Scalar multiply (2 is a scalar):
ser_2 * 2
NumPy
has functions for logarithms np.log()
, exponentials np.exp()
, trigonometry, etc.
Apply a numpy math function:
ser_2_exp = np.exp(ser_2)
print(ser_2_exp)
# Recall ser_2 is an integer Series
print(ser_2)
ser_2.dtype
Note that dtype int64
changes to float64
automatically when the scalar is a floating point number.
# Now the magic happens
ser_2 * 2.6
Series can be added. An int64
array plus a float64
will generate a float64
ser_2 + ser_2_exp
A Series is like a fixed-length, ordered dictionary. In fact, we can create a series by passing in a dictionary:
dict_1 = {'foo' : 100, 'bar' : 200, 'baz' : 300}
ser_3 = pd.Series(dict_1)
ser_3
Note that Python/Pandas chose the integer
storage, they noticed that we gave them integers.

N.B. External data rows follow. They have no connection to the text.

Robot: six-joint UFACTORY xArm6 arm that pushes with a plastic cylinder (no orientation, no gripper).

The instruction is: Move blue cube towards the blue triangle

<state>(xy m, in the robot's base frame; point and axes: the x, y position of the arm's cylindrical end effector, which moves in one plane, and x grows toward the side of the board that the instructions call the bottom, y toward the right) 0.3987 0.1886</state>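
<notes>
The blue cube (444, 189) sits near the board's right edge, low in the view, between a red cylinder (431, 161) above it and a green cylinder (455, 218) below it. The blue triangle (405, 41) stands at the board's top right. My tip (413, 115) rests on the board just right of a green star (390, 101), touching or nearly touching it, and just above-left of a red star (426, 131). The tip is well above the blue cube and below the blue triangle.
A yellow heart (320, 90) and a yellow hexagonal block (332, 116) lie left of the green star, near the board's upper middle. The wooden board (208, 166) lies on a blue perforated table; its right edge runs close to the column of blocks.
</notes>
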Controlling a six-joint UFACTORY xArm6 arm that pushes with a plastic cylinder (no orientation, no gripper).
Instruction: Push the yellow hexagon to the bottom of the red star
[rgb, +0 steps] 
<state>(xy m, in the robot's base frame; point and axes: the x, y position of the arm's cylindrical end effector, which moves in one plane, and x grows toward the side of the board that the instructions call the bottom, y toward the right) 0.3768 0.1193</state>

On the other hand, if we insert just one floating point number, then the variable changes to float64
:
pd.Series({'foo' : 100.1, 'bar' : 200, 'baz' : 300})
Absolute values:
np.abs(ser_2) # absolute value!
Watch what happens if we include a "None" value or a NumPy "NaN" in a Python list that we use to create a Pandas Series:
pd.Series([100, 200, 300, None, 33, np.NaN])
Pandas adopted the NumPy method which allowed "missing values" to be entered and stored as NaN
=not a number.
HOWEVER, NumPy defined this feature only for floating point numbers.

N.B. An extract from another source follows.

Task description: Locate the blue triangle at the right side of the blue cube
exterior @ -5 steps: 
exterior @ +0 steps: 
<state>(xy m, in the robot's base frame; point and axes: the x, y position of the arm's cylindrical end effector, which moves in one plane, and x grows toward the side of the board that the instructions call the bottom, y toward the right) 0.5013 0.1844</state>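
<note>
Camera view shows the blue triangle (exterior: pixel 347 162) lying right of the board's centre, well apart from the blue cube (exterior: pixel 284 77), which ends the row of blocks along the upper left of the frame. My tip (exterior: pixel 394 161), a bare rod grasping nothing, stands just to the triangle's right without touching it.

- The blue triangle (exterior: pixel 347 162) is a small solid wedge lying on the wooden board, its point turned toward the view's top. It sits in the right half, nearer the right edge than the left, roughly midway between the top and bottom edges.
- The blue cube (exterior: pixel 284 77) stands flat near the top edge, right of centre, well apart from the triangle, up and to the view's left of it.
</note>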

The same thing happens if we have a value of None
in a dict
initializer:
pd.Series({'foo' : 100, 'bar' : 200, 'baz' : 300, 'happy': None})
If we make a mistake and include an extra element in the list we propose as the Series index, watch what happens:
index = ['foo', 'bar', 'baz', 'qux']
ser_4 = pd.Series({'foo' : 100, 'bar' : 200, 'baz' : 300}, index=index)
ser_4
In "qux" is a 4th name, but there are only 3 elements. Rather than rejecting the name, Pandas fills in "NaN":
missing values are variously referred to as None
Null
or NaN
in Python discussion.
Reflecting this terminological uncertainty, there are two equivalent methods to check if elements are missing, .isnull()
and .isna()
# .isna()
ser_4.isna()
# .isnull()
pd.isnull(ser_4)
Interestingly, in a character variable, the value of None
is preserved as a missing indicator:
ser_4b = pd.Series(["fred", "barney", None])
print(ser_4b)
ser_4b.isnull()
However, NumPy allows NaN
that only for floating point numbers.
Integers are promoted to floats if missing values exist.

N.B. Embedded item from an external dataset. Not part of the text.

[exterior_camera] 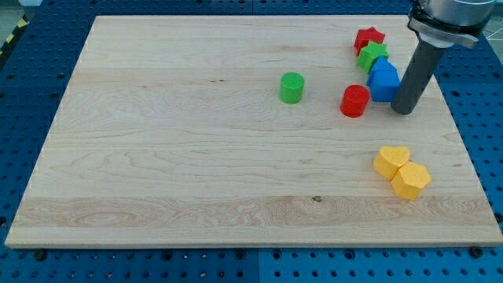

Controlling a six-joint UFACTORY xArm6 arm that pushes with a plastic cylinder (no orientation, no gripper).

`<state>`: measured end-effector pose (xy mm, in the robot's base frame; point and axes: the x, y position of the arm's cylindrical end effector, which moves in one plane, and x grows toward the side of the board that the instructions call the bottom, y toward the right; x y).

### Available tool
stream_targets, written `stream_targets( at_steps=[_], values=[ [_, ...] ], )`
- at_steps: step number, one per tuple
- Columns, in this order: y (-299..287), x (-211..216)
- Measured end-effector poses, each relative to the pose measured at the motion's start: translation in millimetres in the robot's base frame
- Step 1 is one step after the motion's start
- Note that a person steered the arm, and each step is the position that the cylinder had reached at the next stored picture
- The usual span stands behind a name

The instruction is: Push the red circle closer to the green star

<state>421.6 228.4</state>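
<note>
The red circle (354,101) sits on the wooden board at the view's right, just left of a blue block (383,80). The green star (372,56) lies above the blue block, touching it, with a red star (368,38) directly above it. My tip (402,111) stands at the lower right side of the blue block, about 60 px to the right of the red circle, with the blue block's lower corner between them. The rod rises toward the view's top right.
A green cylinder (291,87) stands left of the red circle. A yellow heart (391,160) and a yellow hexagon (410,180) touch each other at the lower right. The board's right edge (464,141) is near my tip.
</note>
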Motion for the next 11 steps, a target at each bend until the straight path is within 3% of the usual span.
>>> stream_targets(
  at_steps=[2,4,6,11],
  values=[
    [-1,18],
    [-33,42],
    [-74,38],
    [-89,-87]
  ],
)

Until Pandas 0.24! This is still somewhat 'off the beaten path'. One must explicitly ask for a data type Int64
.
Observe:
pd.Series([1, 2, 3, None, 44], dtype="Int64")
For the first time, then Pandas 0.24 allows missing values "NaN" in floats
and in the special Int64
data type.
Some functions (especially stats and plotting functions) require the actual NumPy array, not the pd.Series that contains it.
To extract the "actual data", in Pandas 0.24 we have options (syntax changed, documentation warns many web pages are outdated). I don't honestly know if one way is better than another.
ser_1.array
Note that's an attribute
, but there is also a method
, .to_numpy()
.
ser_1.to_numpy()
You'll also see people retrieving same with a NumPy function asarray
for same purpose.
np.asarray(ser_1)
ser_4.name
But if we assign a name
, it will decorate our output:
ser_4.name = 'foobarbazqux'
ser_4
And we can also name a Series's index, which appears as a label over the row names:
ser_4.index.name = 'kulabel'
ser_4
data_1 = {'state' : ['VA', 'VA', 'VA', 'MD', 'MD'],
'year' : [2012, 2013, 2014, 2014, 2015],
'pop' : [5.0, 5.1, 5.2, 4.0, 4.1]}
df_1 = pd.DataFrame(data_1)
df_1
df_2 = pd.DataFrame(data_1, columns=['year', 'state'])
df_2
We can add a new Series (column) by name using input from a Python list:
df_1['unempla'] = [4.1, 3.9, 6.2, 5.0, 6.0]
df_1
Similarly, assign a pre-existing Series to a column (note the index is used to align a partial column):
unemplb = pd.Series([6.0, 6.0, 6.1], index=[2, 3, 4])
print(unemplb)
df_1['unemplb'] = unemplb
df_1
Create a new column by copying an old one, possibly with calculation:
df_1['unemplasquared'] = df_1['unempla']**2 # ** is exponent
df_1
It is difficult to think of a realistic case in which you might need to do this, but you can:
Create a DataFrame from a nested dict of dicts (the keys in
the inner dicts are unioned and sorted to form the index in
the result, unless an explicit index is specified):
pop = {'VA' : {2013 : 5.1, 2014 : 5.2},
'MD' : {2014 : 4.0, 2015 : 4.1}}
df_4 = pd.DataFrame(pop)
df_4
Many will quake in fear, as if meeting the Wizard.
dir(df_4)
Like Series, None
and np.NaN
values in Python input appear as NaN
:
data_2 = {'state' : ['VA', 'VA', 'VA', 'MD', 'MD'],
'year' : [2012, 2013, 2014, 2014, 2015],
'pop' : [5.0, 5.1, 5.2, 4.0, None]}
# shuffle columns for fun
df_2 = pd.DataFrame(data_2, columns=['year', 'state', 'pop'])
df_2
df_2['state']
Retrieve a column by attribute, returning a Series:
df_2.state
Choose two columns by name to create a new, smaller data frame
df_2[["state", "year"]]
Use the iloc
(index location) method to can retrieve a row by its numeric position:
df_2.iloc[0, ]
To show selection by name, we need more interesting row index values:
df_2.index = ["a", "e", "i", "o", "u"]
df_2
df_2.loc["o"]
df_2.loc[ ["a", "u"] ]
Choose rows and columns by name at same time:
df_2.loc[ ["a", "u"], ["year", "pop"] ]
Select from a DataFrame based on a logical condition filter:
df_2[df_2['pop'] > 4.5]
It is recommended to select columns by name (avoids mistakes), but it is allowed to select columns by numbers.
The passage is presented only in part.